__Exercise__
Each line of the records that holds "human" should be shown in full.

__Data listing__
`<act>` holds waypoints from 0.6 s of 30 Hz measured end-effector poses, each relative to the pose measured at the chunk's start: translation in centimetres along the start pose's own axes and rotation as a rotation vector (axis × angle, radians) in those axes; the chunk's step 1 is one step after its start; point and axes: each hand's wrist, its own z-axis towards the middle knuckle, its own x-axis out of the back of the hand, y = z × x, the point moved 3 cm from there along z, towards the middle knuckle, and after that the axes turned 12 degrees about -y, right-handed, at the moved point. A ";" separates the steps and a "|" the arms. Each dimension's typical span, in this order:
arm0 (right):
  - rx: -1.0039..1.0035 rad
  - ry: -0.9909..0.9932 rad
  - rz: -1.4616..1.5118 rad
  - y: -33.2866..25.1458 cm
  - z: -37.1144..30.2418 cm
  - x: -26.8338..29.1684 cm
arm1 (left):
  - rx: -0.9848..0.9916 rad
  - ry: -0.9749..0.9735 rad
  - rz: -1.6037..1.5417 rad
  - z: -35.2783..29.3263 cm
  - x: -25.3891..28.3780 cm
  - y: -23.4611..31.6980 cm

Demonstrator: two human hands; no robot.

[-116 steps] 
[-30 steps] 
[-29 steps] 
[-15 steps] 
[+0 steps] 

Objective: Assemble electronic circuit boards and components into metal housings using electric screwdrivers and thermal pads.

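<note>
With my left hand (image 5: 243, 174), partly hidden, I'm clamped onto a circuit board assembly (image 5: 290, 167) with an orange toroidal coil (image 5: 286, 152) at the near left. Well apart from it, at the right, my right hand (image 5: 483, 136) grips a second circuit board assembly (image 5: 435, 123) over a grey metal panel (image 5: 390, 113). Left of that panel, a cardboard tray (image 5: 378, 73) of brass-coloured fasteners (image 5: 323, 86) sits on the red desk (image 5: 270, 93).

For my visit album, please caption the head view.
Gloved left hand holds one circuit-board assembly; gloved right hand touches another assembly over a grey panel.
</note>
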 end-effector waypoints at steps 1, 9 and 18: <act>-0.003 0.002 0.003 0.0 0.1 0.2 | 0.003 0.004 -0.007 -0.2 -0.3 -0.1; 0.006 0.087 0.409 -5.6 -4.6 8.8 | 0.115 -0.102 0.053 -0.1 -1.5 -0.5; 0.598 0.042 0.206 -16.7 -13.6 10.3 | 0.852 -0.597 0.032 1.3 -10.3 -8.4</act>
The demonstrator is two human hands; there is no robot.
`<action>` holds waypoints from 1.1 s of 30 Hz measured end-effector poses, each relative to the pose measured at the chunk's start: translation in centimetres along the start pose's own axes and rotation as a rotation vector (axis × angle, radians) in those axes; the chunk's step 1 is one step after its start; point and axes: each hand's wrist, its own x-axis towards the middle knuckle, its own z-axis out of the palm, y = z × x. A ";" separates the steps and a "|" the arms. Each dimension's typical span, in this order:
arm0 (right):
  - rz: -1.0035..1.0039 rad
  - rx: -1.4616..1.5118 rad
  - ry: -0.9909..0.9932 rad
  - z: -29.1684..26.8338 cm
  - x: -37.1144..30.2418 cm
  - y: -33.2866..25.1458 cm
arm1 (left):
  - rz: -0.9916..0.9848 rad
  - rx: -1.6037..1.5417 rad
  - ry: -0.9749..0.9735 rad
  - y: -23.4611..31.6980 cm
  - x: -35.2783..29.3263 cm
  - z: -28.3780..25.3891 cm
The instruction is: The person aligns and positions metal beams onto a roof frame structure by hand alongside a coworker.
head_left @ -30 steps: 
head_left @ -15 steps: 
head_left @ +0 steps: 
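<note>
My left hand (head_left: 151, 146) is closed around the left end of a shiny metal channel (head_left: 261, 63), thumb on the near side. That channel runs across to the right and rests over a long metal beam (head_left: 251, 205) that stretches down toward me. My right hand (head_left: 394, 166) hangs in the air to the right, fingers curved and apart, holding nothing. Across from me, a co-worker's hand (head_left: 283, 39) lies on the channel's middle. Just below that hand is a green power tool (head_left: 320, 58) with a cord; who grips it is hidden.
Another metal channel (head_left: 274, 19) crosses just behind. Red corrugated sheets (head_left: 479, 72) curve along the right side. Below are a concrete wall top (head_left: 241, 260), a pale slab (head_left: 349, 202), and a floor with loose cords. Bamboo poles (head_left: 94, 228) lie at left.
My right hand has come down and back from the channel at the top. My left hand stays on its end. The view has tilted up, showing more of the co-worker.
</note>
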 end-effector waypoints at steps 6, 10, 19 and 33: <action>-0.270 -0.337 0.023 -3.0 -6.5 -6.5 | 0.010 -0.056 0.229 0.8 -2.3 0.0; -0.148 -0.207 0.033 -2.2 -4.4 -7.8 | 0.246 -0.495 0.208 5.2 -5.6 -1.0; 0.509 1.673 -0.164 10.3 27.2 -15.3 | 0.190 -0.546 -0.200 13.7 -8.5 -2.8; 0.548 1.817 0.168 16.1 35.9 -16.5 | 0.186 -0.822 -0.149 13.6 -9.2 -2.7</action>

__Task response__
Demonstrator: two human hands; no robot.
The demonstrator is two human hands; there is no robot.

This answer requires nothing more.